Si è riunito al Ministero delle Infrastrutture e dei Trasporti il tavolo tecnico sulla crisi viaria del comune di Niscemi a seguito degli eventi franosi del 25 gennaio scorso. Presenti al tavolo – spiega una nota del Mit – oltre al Ministro Matteo Salvini, al Presidente della Regione Siciliana Renato Schifani e all’ad di Anas Claudio Andrea Gemme, anche il sindaco di Niscemi Valentino Conti, il sottosegretario al Lavoro Claudio Durigon e il senatore Nino Germanà. Dall’incontro è emersa la necessità di avere quanto prima un quadro normativo-giuridico per sbloccare in tempi rapidi le opere necessarie, con la premessa che occorrerà creare del tutto una nuova viabilità in quanto quella esistente non potrà più essere utilizzata.

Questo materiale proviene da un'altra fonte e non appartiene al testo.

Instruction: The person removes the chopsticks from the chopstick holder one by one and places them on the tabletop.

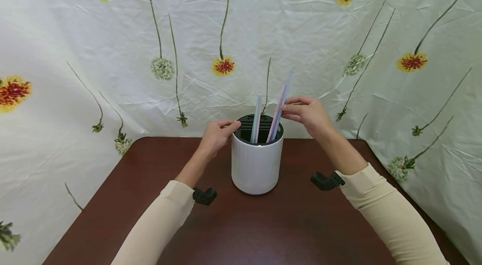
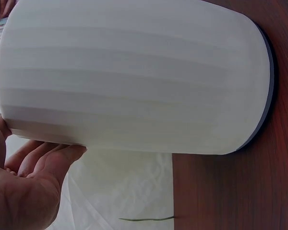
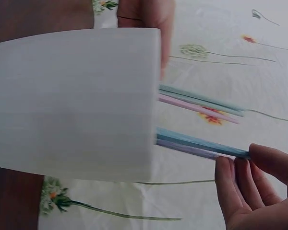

Salvini ha chiesto di intervenire quanto prima per non bloccare le imprese del territorio e non isolare la città di Niscemi e i suoi abitanti. Tra le proposte emerse durante l’incontro si è confermata la volontà di mettere in sicurezza e riqualificare in tempi rapidi le SP82 e SP35 attraverso lo strumento commissariale con un progetto esecutivo già predisposto da Anas dell’importo di circa 8 milioni di euro e così pronto a partire. L’intervento di messa in sicurezza sulle SP82 e 35 è la prima immediata risposta al territorio colpito dagli eventi franosi a Niscemi per garantire una viabilità alternativa efficace e funzionale in considerazione delle gravi compromissioni della SP11 che comporteranno interventi di lunga durata.
Schifani: “sulla viabilità risposte concrete, non fermare imprese”
“Questa mattina, tutti attorno a un tavolo, al Ministero delle Infrastrutture e dei Trasporti abbiamo affrontato la crisi viaria che ha colpito Niscemi dopo gli eventi franosi del 25 gennaio. Insieme al Ministro Matteo Salvini, ai vertici di Anas SpA e ai rappresentanti del territorio, abbiamo condiviso un obiettivo chiaro: non isolare la città e non fermare le imprese“. Lo scrive in un post Facebook il Presidente della Regione Siciliana, Renato Schifani. “Subito al lavoro per definire il quadro normativo necessario a sbloccare gli interventi – aggiunge -. Intanto, attraverso lo strumento commissariale, metteremo in sicurezza e riqualificheremo le SP82 e SP35 con un progetto esecutivo già pronto da 8 milioni di euro. Una prima risposta concreta per garantire una viabilità alternativa efficace e dare certezze ai cittadini”.